I've encountered a problem which I didn't succeed to solve, for now. Your assistance on this one would be highly appreciated.
I have 2 dataframes:
first_df:
A B C D
1 1 a q zz
2 2 b w xx
3 3 c e yy
4 4 d r vv
second_df:
C1 C2
1 10 a
2 20 b
3 70 g
4 80 h
What I want to achieve is mark rows from first_df, based on values from second_df. Marking those rows should be based on comparing column values:
(first_df['A'] == second_df['C1'] * 10) & (first_df['B'] == second_df['C2'])
Expected output should be like this:
compared_df:
A B C D Match
1 1 a q zz True
2 2 b w xx True
3 3 c e yy False
4 4 d r vv False
Could you please point me in a right direction? Which pandas methods should I use to achieve my goal? I've tried many things, but I'm pandas beginner, so it's hard to assess if those attempts were correct.

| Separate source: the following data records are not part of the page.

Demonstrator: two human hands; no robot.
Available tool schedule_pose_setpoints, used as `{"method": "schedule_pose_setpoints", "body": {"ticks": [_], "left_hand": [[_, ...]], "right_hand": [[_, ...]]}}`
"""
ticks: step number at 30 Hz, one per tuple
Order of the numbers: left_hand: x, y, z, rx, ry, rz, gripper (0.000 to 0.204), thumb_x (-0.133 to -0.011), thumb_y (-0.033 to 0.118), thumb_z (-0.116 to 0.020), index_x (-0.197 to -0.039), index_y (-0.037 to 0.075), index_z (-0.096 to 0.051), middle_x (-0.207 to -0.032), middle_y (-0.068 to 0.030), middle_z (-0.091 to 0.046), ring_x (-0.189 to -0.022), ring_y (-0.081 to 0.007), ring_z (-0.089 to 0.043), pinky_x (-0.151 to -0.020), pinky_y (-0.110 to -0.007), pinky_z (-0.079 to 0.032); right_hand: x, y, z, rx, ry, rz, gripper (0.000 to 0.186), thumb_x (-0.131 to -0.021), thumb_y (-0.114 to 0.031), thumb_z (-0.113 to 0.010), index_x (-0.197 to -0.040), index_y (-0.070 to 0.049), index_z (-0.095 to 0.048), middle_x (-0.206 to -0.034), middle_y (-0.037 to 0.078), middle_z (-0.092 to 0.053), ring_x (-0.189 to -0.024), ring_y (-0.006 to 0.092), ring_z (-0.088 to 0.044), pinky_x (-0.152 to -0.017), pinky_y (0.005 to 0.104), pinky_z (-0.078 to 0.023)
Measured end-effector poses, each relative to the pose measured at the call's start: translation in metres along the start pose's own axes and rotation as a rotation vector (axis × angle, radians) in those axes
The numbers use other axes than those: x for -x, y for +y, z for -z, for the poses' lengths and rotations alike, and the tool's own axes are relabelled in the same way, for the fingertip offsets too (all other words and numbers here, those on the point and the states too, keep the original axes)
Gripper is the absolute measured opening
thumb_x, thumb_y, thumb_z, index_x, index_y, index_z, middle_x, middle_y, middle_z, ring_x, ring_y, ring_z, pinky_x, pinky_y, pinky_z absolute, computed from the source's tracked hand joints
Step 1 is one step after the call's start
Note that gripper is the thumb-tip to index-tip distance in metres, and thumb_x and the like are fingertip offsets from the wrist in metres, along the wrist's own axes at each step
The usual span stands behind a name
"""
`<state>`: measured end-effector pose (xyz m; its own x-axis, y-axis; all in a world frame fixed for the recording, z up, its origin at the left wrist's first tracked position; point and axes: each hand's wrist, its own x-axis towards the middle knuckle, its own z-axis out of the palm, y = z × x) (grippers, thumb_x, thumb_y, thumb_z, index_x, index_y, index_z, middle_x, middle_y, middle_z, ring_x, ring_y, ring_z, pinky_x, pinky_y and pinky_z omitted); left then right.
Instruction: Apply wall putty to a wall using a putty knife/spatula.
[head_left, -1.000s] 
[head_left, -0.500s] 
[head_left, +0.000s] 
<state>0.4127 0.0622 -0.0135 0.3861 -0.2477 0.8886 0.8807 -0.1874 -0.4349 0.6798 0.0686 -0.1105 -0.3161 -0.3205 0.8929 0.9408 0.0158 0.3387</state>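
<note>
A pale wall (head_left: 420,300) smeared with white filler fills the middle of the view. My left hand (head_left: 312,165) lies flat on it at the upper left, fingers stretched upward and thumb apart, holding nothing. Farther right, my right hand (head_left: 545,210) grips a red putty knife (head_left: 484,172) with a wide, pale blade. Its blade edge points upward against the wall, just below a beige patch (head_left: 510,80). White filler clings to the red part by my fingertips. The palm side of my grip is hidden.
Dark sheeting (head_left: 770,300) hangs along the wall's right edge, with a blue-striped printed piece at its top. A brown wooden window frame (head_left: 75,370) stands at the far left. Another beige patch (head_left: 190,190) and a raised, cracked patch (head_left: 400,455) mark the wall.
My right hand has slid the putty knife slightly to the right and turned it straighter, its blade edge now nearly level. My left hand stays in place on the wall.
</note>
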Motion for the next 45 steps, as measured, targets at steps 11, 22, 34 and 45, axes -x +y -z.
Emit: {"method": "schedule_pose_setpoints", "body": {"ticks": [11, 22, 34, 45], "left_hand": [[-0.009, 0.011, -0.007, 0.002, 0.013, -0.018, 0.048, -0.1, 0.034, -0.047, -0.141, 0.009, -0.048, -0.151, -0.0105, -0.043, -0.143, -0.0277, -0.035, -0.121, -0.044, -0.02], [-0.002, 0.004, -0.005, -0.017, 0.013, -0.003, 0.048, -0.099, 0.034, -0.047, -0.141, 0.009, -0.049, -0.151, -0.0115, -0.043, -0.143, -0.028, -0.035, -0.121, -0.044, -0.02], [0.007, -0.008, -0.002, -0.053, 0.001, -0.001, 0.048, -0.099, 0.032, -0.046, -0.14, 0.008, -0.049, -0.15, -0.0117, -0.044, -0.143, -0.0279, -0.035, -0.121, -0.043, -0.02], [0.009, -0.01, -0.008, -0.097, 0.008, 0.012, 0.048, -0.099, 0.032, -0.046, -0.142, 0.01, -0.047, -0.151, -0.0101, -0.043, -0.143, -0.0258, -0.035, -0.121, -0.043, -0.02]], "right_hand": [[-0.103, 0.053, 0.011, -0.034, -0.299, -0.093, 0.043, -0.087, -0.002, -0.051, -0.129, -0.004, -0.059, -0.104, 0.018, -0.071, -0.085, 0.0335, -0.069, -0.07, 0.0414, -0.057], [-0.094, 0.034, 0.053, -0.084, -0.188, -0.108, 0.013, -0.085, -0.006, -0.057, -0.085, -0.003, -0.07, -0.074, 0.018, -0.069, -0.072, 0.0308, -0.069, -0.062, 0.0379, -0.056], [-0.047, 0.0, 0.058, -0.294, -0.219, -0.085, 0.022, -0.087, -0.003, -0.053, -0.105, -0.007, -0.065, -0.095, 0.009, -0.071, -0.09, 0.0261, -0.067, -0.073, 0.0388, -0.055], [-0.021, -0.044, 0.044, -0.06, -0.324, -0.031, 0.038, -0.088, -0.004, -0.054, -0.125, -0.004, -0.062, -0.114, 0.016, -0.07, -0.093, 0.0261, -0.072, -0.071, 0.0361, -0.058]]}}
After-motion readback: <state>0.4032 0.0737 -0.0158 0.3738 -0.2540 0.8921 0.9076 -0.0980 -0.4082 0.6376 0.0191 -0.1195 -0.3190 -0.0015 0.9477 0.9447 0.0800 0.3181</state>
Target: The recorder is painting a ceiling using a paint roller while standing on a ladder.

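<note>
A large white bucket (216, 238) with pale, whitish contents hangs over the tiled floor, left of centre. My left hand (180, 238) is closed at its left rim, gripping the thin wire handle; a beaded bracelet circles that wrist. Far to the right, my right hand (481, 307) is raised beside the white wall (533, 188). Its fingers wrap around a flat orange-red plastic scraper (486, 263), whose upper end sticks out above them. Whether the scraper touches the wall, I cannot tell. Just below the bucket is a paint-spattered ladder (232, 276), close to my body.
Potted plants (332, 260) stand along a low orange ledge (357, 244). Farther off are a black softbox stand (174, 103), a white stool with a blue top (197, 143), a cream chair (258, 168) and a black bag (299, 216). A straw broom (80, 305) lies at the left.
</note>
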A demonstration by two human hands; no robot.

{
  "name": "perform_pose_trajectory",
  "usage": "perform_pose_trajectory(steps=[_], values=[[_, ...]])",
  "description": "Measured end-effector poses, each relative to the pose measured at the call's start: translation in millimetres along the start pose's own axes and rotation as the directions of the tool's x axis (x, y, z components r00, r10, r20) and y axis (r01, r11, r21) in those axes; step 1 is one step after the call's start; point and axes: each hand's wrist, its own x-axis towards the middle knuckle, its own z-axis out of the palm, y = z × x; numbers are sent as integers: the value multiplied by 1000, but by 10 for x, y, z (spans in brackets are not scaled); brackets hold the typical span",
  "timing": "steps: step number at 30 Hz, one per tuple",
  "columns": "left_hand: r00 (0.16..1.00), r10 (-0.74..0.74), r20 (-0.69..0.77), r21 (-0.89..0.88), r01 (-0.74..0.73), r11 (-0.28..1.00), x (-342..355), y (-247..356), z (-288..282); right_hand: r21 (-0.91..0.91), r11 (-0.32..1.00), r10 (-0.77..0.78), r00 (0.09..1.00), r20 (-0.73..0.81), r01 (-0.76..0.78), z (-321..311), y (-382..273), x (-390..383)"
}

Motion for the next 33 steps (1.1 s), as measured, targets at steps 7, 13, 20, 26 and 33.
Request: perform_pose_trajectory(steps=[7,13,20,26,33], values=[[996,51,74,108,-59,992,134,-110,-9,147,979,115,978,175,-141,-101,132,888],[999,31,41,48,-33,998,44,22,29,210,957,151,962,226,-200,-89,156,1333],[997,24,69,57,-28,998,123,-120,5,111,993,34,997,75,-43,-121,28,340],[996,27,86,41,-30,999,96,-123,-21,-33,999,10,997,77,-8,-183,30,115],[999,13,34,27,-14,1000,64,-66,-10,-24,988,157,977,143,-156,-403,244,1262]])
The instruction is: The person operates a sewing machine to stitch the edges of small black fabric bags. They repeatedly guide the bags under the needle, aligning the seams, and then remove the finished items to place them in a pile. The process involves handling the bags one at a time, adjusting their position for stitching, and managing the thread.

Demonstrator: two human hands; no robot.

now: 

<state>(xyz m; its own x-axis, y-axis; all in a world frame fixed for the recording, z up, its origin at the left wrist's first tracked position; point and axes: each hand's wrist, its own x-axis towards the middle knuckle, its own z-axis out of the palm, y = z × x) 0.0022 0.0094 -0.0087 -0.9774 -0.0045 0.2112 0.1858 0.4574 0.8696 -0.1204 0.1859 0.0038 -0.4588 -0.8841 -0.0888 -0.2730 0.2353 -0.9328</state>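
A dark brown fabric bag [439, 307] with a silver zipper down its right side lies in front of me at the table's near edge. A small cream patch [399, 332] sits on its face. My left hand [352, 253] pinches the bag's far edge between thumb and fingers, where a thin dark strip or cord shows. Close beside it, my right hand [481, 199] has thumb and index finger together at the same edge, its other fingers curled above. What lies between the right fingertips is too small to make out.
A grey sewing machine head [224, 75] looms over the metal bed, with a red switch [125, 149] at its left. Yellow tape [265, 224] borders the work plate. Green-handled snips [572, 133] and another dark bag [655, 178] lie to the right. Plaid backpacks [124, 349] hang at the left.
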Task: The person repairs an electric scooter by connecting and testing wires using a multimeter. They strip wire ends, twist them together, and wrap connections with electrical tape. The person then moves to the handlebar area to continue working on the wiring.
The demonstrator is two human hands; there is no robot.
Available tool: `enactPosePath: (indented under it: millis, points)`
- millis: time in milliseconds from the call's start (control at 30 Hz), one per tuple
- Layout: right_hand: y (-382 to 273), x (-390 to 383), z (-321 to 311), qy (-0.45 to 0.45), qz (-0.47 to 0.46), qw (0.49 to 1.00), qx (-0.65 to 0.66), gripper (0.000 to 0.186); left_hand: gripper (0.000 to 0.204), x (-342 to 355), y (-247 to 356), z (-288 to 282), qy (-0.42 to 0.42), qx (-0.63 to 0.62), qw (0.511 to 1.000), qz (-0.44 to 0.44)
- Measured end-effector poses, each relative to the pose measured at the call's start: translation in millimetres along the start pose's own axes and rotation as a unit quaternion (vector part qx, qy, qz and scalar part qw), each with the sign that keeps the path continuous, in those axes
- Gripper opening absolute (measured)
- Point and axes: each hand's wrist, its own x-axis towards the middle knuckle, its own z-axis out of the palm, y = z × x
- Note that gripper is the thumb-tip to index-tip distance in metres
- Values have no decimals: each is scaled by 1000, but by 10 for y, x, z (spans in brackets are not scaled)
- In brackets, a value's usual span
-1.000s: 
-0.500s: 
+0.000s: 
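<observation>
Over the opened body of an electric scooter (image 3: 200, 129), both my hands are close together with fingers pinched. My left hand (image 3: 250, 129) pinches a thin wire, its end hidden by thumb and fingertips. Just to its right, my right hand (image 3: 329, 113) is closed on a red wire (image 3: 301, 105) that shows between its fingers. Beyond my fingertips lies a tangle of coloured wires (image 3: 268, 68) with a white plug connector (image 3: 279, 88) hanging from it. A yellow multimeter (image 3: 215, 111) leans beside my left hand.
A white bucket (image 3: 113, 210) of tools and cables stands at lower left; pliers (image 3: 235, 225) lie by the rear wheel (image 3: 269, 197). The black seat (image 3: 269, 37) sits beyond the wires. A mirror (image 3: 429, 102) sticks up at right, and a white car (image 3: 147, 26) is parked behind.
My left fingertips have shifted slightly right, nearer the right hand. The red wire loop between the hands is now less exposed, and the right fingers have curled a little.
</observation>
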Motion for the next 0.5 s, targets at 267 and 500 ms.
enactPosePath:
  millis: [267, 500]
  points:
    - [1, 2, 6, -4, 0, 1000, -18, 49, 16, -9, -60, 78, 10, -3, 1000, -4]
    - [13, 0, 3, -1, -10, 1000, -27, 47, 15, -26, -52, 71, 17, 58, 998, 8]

CodePudding user response:
First create Multiindex on both the dataframes then use MultiIndex.isin
to test for the occurrence of the index values of first dataframe in the index of second dataframe in order the create boolean flag:
i1 = first_df.set_index([first_df['A'] * 10, 'B']).index
i2 = second_df.set_index(['C1', 'C2']).index
first_df['Match'] = i1.isin(i2)
Result
print(first_df)
A B C D Match
1 1 a q zz True
2 2 b w xx True
3 3 c e yy False
4 4 d r vv False
CodePudding user response:
The code you wrote is almost completely correct; I think you just multiplied the wrong column by 10
:
first_df['Match'] = (first_df['A'] * 10 == second_df['C1']) & (first_df['B'] == second_df['C2'])
Output:
>>> first_df
A B C D Match
1 1 a q zz True
2 2 b w xx True
3 3 c e yy False
4 4 d r vv False
CodePudding user response:
You can use Series.isin
:
In [2516]: first_df['Match'] = first_df['A'].mul(10).isin(second_df['C1'])
In [2517]: df1
Out[2517]:
A B C D Match
1 1 a q zz True
2 2 b w xx True
3 3 c e yy False
4 4 d r vv False
CodePudding user response:
If you don't mind writing it as sql code and you can import libraries to your project, you might use pandasql library.
import pandasql as psql
compared_df = psql.sqldf("""
select f.A, f.B, f.C, f.D,
CASE WHEN s.C1 is not null then 1 else 0 end as Match
FROM first_df f
LEFT JOIN second_df s ON (f.A *10 = s.C1 AND f.B = s.C2)
""")
CodePudding user response:
I think you could use merge
here where you use the indicator
parameter to see if a match is made or not.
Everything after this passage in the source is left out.